You’d think it would be very intimidating for a young player, but apparently it’s not at all.
“He’s pretty imposing on the ice, but off the ice he’s a really nice guy,” Nick Suzuki said after Thursday’s morning skate in Brossard. “He walked up my first day here last year, he shook my hand and welcomed me to the team. He’s been nothing but great to everyone. You can see why he’s the captain. Just all the leadership and his acceptance of everyone. He’s always talking to everybody.”
This is going to be Weber’s fourth season in Montreal and his second since replacing Max Pacioretty as captain. It’s a job Weber doesn’t take lightly.
“Being a captain here, there’s a rich history of the names of guys before me and it’s definitely an honour,” he said. “Not to say that it wasn’t a huge honour to follow the guys (as captain) in Nashville. But there’s some pretty legendary and Hall of Fame names that I get to follow in their footsteps here, and maybe that’s probably the biggest difference. … The rest of it is pretty much you want to treat it the same with your teammates. In that aspect, you don’t want to make a bigger deal out of it.”
Weber doesn’t like to say much when he speaks with the media and basically refuses to talk about himself. Teammates will sometimes share stories about what he’s like when the media’s not around, such as the invitation to Weber’s home for a barbecue Victor Mete received on his first day of training camp with the Canadiens two years ago as 19-year-old.
Now, they’re regular defence partners.
“He’s taught me a lot,” Mete said recently. “The little things that he teaches me on the ice and off the ice, I think that’s helped me come a long way.”
Weber said the biggest improvement in Mete’s game has been his confidence and ability to use his skating to shut things down in the defensive zone and not be afraid to do it. Mete’s comfort level with Weber obviously has a lot to do with that.

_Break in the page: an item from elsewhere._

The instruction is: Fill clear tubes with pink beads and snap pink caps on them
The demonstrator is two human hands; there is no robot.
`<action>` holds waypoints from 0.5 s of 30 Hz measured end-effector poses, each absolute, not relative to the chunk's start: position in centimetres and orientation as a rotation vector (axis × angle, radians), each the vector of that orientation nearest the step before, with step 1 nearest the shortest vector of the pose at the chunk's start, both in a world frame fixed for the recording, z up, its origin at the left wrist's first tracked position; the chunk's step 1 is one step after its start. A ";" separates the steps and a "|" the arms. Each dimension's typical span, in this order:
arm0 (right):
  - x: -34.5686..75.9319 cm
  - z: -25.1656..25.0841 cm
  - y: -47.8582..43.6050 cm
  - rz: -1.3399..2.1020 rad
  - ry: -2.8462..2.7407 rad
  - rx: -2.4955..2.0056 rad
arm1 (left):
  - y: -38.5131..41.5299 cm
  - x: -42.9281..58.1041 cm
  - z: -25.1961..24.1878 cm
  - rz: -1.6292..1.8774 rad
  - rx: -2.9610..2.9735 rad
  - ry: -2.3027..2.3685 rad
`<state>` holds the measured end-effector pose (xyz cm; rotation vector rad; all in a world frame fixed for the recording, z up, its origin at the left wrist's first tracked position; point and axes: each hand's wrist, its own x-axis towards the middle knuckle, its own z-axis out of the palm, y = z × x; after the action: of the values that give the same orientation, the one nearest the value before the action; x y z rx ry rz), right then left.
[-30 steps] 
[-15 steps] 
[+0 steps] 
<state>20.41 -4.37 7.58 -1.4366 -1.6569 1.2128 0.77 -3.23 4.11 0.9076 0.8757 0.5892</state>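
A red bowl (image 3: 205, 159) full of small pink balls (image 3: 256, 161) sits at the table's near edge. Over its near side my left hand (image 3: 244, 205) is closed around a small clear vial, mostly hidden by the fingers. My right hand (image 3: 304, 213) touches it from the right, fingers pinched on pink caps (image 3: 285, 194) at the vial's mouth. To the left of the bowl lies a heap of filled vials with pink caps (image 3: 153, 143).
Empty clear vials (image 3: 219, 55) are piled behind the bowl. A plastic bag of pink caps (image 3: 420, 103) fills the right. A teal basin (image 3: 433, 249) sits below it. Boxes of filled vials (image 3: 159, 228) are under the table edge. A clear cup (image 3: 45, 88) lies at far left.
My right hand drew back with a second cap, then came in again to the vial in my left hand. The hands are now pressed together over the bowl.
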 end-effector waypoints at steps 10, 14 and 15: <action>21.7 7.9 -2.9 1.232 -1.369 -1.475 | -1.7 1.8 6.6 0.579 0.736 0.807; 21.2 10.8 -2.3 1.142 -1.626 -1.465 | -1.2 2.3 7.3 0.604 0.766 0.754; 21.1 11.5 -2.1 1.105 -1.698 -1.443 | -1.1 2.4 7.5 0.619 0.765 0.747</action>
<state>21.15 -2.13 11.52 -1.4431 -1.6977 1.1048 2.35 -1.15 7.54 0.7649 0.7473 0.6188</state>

“The biggest thing I want them to realize is that I’m just one of their teammates and we’re going to be working together,” Weber said. “Obviously, everyone’s really respectful and I get that aspect of it. But you want to make them feel comfortable and feel part of our family, which is our team here.”
During the one-on-one interview after Thursday’s morning skate, I tried my best to get Weber to talk about himself and succeeded — well, sort of — when I asked the 34-year-old if he feels he has anything to prove this season after missing the first 24 games last year following foot and knee surgeries.
After a long pause, Weber said: “I mean, I don’t know if people … I don’t know what you mean by that question, something to prove? Obviously, I put a lot of pressure on myself to be the best that I can every year, every game, every day. There’s been constant drive to get better for me every day. So I don’t think that there’s any proving to anyone else other than maybe myself or my teammates that I want to help them win. That’s kind of a tough question to answer because the will to get better and be better every day is still there.”
Weber cracked a smile after I asked him about the last time he felt this healthy.
“I don’t know … I don’t even want to think about that,” he said. “I just feel good and that’s good. I’m excited.”
When asked if there’s anything he might do differently if he could go back and relive his first training camp with the Nashville Predators after they selected him in the second round (49th overall) at the 2003 NHL Draft, Weber laughed and said: “That was a long time ago.”
Then, after thinking about the question for a few seconds, he said: “I don’t know. You know what, honestly I went into my first camp not expecting to make it. I just wanted to go there and make the most of my experience. You never know … maybe I could have made it? I felt like I wasn’t ready and maybe that’s something that I would change as a different aspect of approaching it that way. I probably still wouldn’t have made it, but just having that mentality of you never know and pushing for a spot, trying to soak everything up and do everything the right way. But at the same time, I don’t know if I really felt that I had a chance to play my first year.”
The man has always been a master of modesty.